More trail, more pretty trees, across the creek, hey! there’s a cabin! No, for real this time! Well, it used to be a cabin. I didn’t even have to ask if this was Clint’s Cabin – there was a sign! Those helpful Forest Rangers. We tossed our packs and started poking around. I got the filter and water bottles and started looking for a way to get back down to the creek. Tomorrow we would be covering a lot of ground with few chances to fill up our water, so we were trying to hydrate as much as possible beforehand.

Monument Creek at Clint's Cabin, Pasayten Wilderness WA

Man I love this creek.

All the awesome rock that the creek had carved out made some crazy little cliffs, and I had a great slab to sprawl out on while I pumped water. Such a sweet place. Clint did a great job picking out a spot for his cabin – I would LOVE to have this backyard! Finally I headed back and J already had much of our camp set up.

Client's Cabin, Monument Creek Trail, Pasayten Wilderness WA

Home Sweet Home. Well, for the night. Thanks, Clint, whoever you were!

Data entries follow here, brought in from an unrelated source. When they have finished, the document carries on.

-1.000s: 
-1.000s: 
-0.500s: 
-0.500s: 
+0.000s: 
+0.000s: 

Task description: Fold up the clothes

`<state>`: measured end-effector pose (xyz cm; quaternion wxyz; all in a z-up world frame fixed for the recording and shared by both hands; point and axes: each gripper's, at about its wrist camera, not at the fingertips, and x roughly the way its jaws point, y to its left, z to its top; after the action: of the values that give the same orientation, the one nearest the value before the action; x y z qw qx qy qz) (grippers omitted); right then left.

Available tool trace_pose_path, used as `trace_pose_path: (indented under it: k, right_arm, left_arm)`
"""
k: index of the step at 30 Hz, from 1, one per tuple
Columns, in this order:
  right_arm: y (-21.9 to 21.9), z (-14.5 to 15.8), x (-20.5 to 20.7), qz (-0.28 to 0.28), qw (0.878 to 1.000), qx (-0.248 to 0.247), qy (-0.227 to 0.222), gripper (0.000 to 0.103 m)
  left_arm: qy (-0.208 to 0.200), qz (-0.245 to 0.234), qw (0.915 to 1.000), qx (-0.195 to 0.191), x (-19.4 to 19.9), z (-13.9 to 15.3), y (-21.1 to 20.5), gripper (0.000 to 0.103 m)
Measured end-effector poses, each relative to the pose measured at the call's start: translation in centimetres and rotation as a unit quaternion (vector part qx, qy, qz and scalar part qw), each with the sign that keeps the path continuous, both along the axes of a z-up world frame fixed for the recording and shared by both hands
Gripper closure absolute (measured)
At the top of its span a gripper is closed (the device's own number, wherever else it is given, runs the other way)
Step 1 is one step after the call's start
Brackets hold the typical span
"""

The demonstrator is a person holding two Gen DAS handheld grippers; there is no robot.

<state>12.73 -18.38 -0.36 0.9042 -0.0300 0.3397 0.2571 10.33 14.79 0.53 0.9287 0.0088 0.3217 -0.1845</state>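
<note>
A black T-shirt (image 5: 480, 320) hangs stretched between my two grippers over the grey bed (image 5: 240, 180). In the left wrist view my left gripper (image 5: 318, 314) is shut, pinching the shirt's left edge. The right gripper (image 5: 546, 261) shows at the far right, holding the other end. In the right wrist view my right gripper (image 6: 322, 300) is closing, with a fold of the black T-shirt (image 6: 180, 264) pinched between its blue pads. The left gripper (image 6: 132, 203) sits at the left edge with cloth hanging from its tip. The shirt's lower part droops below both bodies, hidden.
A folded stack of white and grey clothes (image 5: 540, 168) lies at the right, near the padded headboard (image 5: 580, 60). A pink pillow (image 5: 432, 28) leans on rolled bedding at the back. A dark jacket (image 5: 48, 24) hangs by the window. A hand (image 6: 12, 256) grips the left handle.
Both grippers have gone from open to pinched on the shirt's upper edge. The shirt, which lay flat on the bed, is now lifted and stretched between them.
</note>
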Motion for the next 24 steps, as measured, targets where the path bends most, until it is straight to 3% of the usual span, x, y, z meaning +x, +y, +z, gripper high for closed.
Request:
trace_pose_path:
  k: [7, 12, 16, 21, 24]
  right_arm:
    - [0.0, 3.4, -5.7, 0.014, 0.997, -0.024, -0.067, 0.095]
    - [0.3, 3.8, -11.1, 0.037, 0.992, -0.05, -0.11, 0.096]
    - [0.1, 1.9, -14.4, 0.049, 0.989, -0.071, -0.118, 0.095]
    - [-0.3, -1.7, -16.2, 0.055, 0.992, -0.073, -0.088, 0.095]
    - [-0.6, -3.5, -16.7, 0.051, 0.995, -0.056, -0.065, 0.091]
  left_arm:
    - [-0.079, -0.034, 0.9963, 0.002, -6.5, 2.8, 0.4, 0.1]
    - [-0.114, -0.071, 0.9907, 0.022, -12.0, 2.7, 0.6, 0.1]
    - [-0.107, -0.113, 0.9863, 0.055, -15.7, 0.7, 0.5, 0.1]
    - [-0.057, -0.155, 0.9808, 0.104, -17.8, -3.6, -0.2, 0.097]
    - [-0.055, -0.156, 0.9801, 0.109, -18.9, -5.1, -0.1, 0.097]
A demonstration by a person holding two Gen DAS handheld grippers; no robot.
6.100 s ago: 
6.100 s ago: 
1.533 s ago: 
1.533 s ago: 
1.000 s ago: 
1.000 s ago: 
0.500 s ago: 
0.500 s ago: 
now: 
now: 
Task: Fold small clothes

The sun was going down and we put an extra layer on. Then J gave me fantastic news: we were having a FIRE tonight!! The site already had a rockin’ awesome fire ring – off to gather firewood! In no time at all, we were snuggled all cozy-like on a nice log bench soaking up the toasty fire glow.

Oh, but J wasn’t done – he made the evening even more spectacular. While I lounged and played in the fire, he cooked us a romantic freeze-dried dinner, complete with some candy for dessert! I may be a hopeless romantic, but this was whole scene was getting me all mooney-eyed and full of butterflies. J even found a freeze-dried dinner that didn’t have any kind of cream or other dairy, since I’m lactose intolerant. How thoughtful! (Or that was for his own safety. Either way, still gets him bonus points.)

Clint's Cabin campsite, Monument Creek, Pasayten Wilderness WA

JRock building us a fire to cook me a romantic dinner with which to woo me. It worked.

Full, warm, and happy, I crawled back in my sleeping bag, once again scooting over as close to J as I could get. What an awesome camping buddy! I drifted off easily, slipping into a dreamland of aspens and fairies and porcupines…..and that’s the end of Day 2!

Day 2 stats:

About 11 miles total;

Elevation gained: 3500 ft; elevation lost: 2000 ft; near-death experiences: 1.